Der gläserne Pantoffel
Wolfgang Nickel. Märchen in Glas
In den letzten drei Jahrzehnten hat sich der Glaskünstler Wolfgang Nickel durch Objekte, figürliche Darstellungen und großflächig-abstrakte Buntglasfenster international einen Namen gemacht. Von seiner Ausbildung an der Kunsthochschule Burg Giebichenstein her Maler und Grafiker, kombiniert Nickel - mit einem bemerkenswert eigenständigen künstlerischen Blick auf mögliche Motive - Zeichnung, Farbverläufe, Schriftgestaltung und seltene traditionelle Handwerkstechniken, um von der historischen Grundrißzeichnung bis zum digitalen QR-Code, vom interpretierenden Gedichtzitat bis zum symbolträchtigen Kirchenfenster alles ins gläserne Bild zu setzen.

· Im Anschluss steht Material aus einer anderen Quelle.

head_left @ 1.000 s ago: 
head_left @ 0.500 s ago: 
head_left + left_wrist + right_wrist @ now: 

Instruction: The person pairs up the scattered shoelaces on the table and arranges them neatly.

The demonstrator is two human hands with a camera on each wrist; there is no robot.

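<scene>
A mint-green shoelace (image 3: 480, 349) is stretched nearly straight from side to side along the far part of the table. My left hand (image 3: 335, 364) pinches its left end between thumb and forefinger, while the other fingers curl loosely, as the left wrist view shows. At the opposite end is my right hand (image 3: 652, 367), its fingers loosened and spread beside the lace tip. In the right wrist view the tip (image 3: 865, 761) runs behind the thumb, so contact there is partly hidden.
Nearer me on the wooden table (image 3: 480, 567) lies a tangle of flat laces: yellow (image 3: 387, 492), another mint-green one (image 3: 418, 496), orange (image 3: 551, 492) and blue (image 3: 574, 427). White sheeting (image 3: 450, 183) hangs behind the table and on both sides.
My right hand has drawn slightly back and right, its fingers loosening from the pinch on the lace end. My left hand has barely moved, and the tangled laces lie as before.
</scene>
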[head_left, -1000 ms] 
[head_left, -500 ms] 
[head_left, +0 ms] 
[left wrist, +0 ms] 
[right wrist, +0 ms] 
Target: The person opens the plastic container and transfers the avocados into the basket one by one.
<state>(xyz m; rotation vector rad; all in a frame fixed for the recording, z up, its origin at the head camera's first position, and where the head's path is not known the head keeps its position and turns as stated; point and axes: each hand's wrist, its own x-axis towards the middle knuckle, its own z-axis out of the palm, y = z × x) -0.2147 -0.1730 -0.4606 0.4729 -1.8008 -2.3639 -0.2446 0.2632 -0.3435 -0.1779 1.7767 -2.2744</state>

Die vorherrschende Technik für die Wandbilder, die auch die Ausstellung der "Märchen in Glas" im Literaturmuseum Theodor Storm bestimmen, ist das sogenannte glasfusing. Bei dieser Glasverschmelzung entsteht auf einem zuvor zum Relief strukturierten Flachglas in mehrfacher Bemalung und mehreren Brennvorgängen eine komplexe Bildaussage aus durchscheinenden, einander überlagernden Motiven und z.T. auch lesbarer Schrift.
Nach seiner Grafikserie zu den Kunstmärchen Ludwig Bechsteins aus den Jahren 1987-2011 hat sich Wolfgang Nickel nun erneut dem Märchenthema zugewandt. Auf Anregung und in enger Abstimmung mit der Weimarer Literatur- und Kunstwissenschaftlerin Dr. Cornelie Becker-Lamers schuf er 2021 Serien zu den Kernmotiven sowohl der beliebtesten Zaubermärchen aus der Sammlung der Gebrüder Grimm als auch zu Motiven aus Theodor Storms in Heiligenstadt entstandener Erzählung "Die Regentrude" (1864).
Zu beiden Themenkomplexen - zu den Zaubermärchen sowie zur "Regentrude" im Kontext des Stormschen Märchenschaffens - wird Cornelie Becker-Lamers im Rahmen der Ausstellung vortragen. Ihre Ausführungen stellen die Theorie von den "historischen Wurzeln des Zaubermärchens" (Vladimir Propp) vor, die die Erzählbausteine der Märchen als Relikte einst gelebter ritueller Praxis lesen. Diese Deutung neben den üblichen sozialhistorischen und psychoanalytischen Interpretationen verleiht den Märchenstoffen eine ganz eigene Tiefe.
Die Vernissage führt in das Schaffen Wolfgang Nickels ein und stellt eine besondere Lesart des Dornröschen- und des Rotkäppchenstoffes vor. Der Vortragsabend am 1. Dezember 2021 führt am Beispiel der "Regentrude" in das Märchenschaffen Theodor Storms ein. Es besteht die ganze Ausstellungsdauer hindurch die Möglichkeit, Kunstwerke Wolfgang Nickels zu erwerben.